Les quelques jours précédant la rétrocession de Hong Kong à la Chine, il m'a été donné d'assister à des diatribes parfois virulentes face à l'impérialisme. Bien sûr que le territoire contesté par la Chine a été arraché par les Anglais par la force, en obligeant la Chine à acheter l'opium des Britanniques, mais ce territoire ne serait encore qu'un marais fétide parsemé de villages de pêcheurs si les Anglais n'en avaient pas pris possession illégalement.
Cette institutionnalisation prenait même la forme de concours oratoire universitaire où certains prenaient un malin plaisir à déverser leur fiel sur le colonisateur tout en vantant la supériorité morale du colonisé... Le tout habilement confiné dans des louanges pour l'arrangement trouvé par le Parti communiste chinois : un pays, deux systèmes...

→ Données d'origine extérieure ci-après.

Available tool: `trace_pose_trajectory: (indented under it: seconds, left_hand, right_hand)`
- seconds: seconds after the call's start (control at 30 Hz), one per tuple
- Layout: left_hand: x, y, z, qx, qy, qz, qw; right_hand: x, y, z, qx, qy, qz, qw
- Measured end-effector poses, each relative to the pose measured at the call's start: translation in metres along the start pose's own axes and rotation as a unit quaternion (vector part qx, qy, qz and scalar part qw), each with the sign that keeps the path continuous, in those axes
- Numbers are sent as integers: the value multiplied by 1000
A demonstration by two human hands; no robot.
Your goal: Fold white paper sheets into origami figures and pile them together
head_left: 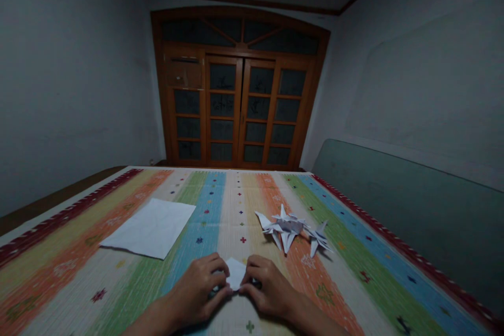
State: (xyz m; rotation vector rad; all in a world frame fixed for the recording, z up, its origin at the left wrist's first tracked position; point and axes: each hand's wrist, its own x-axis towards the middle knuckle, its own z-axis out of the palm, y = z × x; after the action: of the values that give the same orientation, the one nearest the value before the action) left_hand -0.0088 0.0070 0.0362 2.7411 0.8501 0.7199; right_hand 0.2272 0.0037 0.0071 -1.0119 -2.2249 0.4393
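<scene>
Bare left hand (199, 289) and bare right hand (270, 289) grip a small white folded paper piece (236, 273) between them over a multicoloured striped woven cloth (118, 294), with a spiky white origami figure (287, 228) and a flat white paper sheet (149, 228) lying farther along it

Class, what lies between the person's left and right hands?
A piece of folded white paper lies between the left hand and right hand, held by both, as the head view shows.
</scene>
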Motion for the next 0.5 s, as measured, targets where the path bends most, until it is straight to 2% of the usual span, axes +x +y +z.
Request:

Heureusement, tout le monde était à la fête quand les feu d'artifices se sont mis à zébrer le ciel de leurs immenses fleurs sulfureuses. J'ai dormi dans un taudis, sur le bord d'une crique toxique, en pensant à la page d'histoire qui venait d'être définitivement tournée.
La programmation officielle du Festival Fantasia édition 2007 est disponible enfin et je suis en train de choisir les films qui seront dignes de mon argent; cette année une large place a été accordée au cinéma coréen, aux court-métrages québécois, à quelques films chiliens, russes, thaïlandais et danois, mais pas de film indien malheureusement...

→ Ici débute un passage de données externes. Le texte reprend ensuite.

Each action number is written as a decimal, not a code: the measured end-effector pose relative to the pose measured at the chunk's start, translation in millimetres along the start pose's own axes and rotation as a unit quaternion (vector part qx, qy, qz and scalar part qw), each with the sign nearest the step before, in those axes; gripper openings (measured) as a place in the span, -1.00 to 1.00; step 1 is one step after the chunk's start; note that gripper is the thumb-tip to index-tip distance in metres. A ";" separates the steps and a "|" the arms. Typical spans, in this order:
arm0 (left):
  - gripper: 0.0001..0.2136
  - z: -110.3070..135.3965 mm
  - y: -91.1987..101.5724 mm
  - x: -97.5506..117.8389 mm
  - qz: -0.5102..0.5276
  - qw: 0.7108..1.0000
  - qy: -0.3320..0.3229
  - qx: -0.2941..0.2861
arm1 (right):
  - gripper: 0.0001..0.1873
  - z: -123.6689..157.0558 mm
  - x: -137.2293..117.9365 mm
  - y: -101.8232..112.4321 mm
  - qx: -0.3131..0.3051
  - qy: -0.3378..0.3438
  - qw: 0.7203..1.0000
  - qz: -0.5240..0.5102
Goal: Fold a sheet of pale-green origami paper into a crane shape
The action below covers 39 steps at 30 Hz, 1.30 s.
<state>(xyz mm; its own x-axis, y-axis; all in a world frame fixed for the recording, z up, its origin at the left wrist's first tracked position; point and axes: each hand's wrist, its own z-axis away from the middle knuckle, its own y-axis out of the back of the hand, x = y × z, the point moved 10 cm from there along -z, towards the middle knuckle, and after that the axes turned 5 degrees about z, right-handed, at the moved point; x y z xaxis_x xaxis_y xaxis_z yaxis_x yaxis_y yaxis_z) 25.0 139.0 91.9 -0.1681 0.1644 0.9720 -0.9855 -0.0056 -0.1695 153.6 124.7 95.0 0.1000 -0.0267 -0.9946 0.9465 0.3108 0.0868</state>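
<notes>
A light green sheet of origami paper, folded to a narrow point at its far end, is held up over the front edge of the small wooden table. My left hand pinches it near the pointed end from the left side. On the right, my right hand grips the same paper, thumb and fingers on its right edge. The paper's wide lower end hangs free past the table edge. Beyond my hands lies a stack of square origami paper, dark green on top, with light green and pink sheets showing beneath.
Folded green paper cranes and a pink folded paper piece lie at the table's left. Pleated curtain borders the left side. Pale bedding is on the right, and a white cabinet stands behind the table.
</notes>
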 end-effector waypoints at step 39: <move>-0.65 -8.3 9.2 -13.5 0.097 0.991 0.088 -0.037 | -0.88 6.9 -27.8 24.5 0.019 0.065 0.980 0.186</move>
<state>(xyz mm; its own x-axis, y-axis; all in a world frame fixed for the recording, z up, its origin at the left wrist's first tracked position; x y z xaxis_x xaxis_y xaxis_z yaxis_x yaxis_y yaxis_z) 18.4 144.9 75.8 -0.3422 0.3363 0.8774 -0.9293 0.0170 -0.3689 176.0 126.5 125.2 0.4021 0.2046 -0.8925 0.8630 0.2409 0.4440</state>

Le principal pôle d'attraction dans toute cette constellation de série B, de wuxia, de pellicule à petit budget et de péplums, c'est cette curiosité faite par un étudiant en cinéma, Jadesoturi (Guerrier de Jade). Mêlant tradition orale finnoise et wuxia chinois, voilà un "mix made in heaven", comme si on avait fait un film juste pour moi! L'intrigue semble vraiment bonne et les personnages se complètent admirablement, même mieux que tout ce que j'aurais imaginé -- pour les connaisseurs, oui c'est bien l'acteur principal dans "L'homme sans passé" d'Aki Kaurismäki qui joue le 'méchant'. Bon, le 'trailer' n'est jamais représentatif mais en tout cas, côté originalité, c'est difficile à battre, avouez-le.
Parmi les autres choix prioritaires, j'ai choisi Time, de Kim Ki-Duk (3-Iron; Spring, Summer, Fall, Winter), The King and the clown et War of Flowers et The Restless dans la catégorie 'film coréen', Xin zong you gui/ The Matrimony, dans la catégorie 'film chinois', The Unseeable dans la catégorie 'film thaï', Aachi & Ssipak" dans la catégorie 'animation', Stalker de Tarkovsky (un des maîtres de la science-fiction) et Wolfhound dans la catégorie 'films russes', Offscreen et Adam's Apples dans la catégorie 'films danois', Uro dans a catégorie 'vraiment weird' et Dungeon Siege dans la catégorie 'film de série C'.
Je devrais en avoir pour mon argent avec tout ça, je sais pas si je vais avoir le temps, mais j'ai bien hâte de me taper au minimum les films coréens et Jadesoturi. Mahtava festival!